What needs to be done:
Once you reach the line containing "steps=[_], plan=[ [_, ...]" in the data below, restate each line word for word up to and including the one containing "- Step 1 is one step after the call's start".

Dataset records:

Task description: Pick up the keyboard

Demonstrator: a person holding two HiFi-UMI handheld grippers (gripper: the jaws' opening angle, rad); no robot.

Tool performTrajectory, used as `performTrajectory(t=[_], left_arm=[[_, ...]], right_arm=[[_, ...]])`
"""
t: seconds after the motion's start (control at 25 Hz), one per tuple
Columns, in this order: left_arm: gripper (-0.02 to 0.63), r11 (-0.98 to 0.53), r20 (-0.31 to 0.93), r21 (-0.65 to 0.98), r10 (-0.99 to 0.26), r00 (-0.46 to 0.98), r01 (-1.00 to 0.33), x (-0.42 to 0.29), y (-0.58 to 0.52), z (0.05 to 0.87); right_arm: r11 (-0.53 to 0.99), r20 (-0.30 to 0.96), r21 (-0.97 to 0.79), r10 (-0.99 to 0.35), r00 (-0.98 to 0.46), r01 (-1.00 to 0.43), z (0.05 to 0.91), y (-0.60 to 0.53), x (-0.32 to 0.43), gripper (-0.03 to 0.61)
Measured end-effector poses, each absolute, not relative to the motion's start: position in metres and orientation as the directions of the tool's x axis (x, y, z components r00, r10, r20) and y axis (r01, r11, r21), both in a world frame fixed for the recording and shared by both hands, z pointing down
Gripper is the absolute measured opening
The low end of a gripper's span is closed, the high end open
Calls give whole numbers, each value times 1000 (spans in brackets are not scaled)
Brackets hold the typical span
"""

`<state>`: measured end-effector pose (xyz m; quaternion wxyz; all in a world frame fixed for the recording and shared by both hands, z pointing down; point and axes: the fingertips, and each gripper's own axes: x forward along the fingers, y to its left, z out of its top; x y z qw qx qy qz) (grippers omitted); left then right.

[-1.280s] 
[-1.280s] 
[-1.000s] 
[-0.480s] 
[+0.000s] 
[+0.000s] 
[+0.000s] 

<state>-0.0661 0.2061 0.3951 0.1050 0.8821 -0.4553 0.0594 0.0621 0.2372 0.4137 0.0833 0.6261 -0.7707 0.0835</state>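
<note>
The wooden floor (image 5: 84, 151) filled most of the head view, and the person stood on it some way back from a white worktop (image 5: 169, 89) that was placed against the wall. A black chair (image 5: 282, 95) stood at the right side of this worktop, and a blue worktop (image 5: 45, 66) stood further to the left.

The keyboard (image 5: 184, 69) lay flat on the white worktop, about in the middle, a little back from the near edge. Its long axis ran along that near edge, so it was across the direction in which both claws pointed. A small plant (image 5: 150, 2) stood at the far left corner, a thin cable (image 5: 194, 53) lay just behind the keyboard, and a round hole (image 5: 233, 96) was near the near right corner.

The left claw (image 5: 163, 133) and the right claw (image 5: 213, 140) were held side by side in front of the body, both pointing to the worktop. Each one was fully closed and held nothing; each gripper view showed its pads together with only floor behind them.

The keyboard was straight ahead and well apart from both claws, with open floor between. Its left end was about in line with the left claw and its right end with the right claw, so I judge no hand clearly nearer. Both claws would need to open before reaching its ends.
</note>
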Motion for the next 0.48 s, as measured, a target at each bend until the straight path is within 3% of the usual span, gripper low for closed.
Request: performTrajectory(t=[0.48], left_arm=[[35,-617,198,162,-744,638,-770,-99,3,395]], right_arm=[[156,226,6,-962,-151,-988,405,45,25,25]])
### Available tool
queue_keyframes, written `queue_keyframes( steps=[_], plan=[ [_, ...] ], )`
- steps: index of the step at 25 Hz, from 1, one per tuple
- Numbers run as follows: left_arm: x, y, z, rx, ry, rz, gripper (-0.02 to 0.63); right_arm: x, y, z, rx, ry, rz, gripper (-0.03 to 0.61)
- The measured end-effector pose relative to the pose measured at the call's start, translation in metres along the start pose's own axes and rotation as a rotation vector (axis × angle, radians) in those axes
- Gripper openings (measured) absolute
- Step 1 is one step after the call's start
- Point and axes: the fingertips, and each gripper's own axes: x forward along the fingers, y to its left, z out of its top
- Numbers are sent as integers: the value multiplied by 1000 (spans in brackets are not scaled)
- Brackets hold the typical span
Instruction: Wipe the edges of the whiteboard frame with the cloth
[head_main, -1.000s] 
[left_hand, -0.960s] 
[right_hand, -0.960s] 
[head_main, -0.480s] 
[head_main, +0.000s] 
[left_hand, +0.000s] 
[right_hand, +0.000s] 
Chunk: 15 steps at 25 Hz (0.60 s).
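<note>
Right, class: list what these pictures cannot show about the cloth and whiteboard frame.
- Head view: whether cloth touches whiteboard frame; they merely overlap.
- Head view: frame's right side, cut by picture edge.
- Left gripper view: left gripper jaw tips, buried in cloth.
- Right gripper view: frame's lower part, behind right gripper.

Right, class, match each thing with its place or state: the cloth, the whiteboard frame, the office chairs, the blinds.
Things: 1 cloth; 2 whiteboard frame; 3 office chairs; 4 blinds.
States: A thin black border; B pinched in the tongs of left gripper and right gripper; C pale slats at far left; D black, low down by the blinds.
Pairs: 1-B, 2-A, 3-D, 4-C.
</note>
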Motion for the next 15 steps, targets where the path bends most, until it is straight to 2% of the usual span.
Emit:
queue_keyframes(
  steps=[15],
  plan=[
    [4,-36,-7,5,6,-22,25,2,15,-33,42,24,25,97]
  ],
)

Output for this task:
queue_keyframes, written `queue_keyframes( steps=[_], plan=[ [_, ...] ], )`
- steps: index of the step at 25 Hz, from 1, one per tuple
- Numbers run as follows: left_arm: x, y, z, rx, ry, rz, gripper (-0.02 to 0.63); right_arm: x, y, z, rx, ry, rz, gripper (-0.03 to 0.61)
- The measured end-effector pose relative to the pose measured at the call's start, translation in metres along the start pose's own axes and rotation as a rotation vector (axis × angle, radians) in those axes
- Gripper openings (measured) absolute
- Step 1 is one step after the call's start

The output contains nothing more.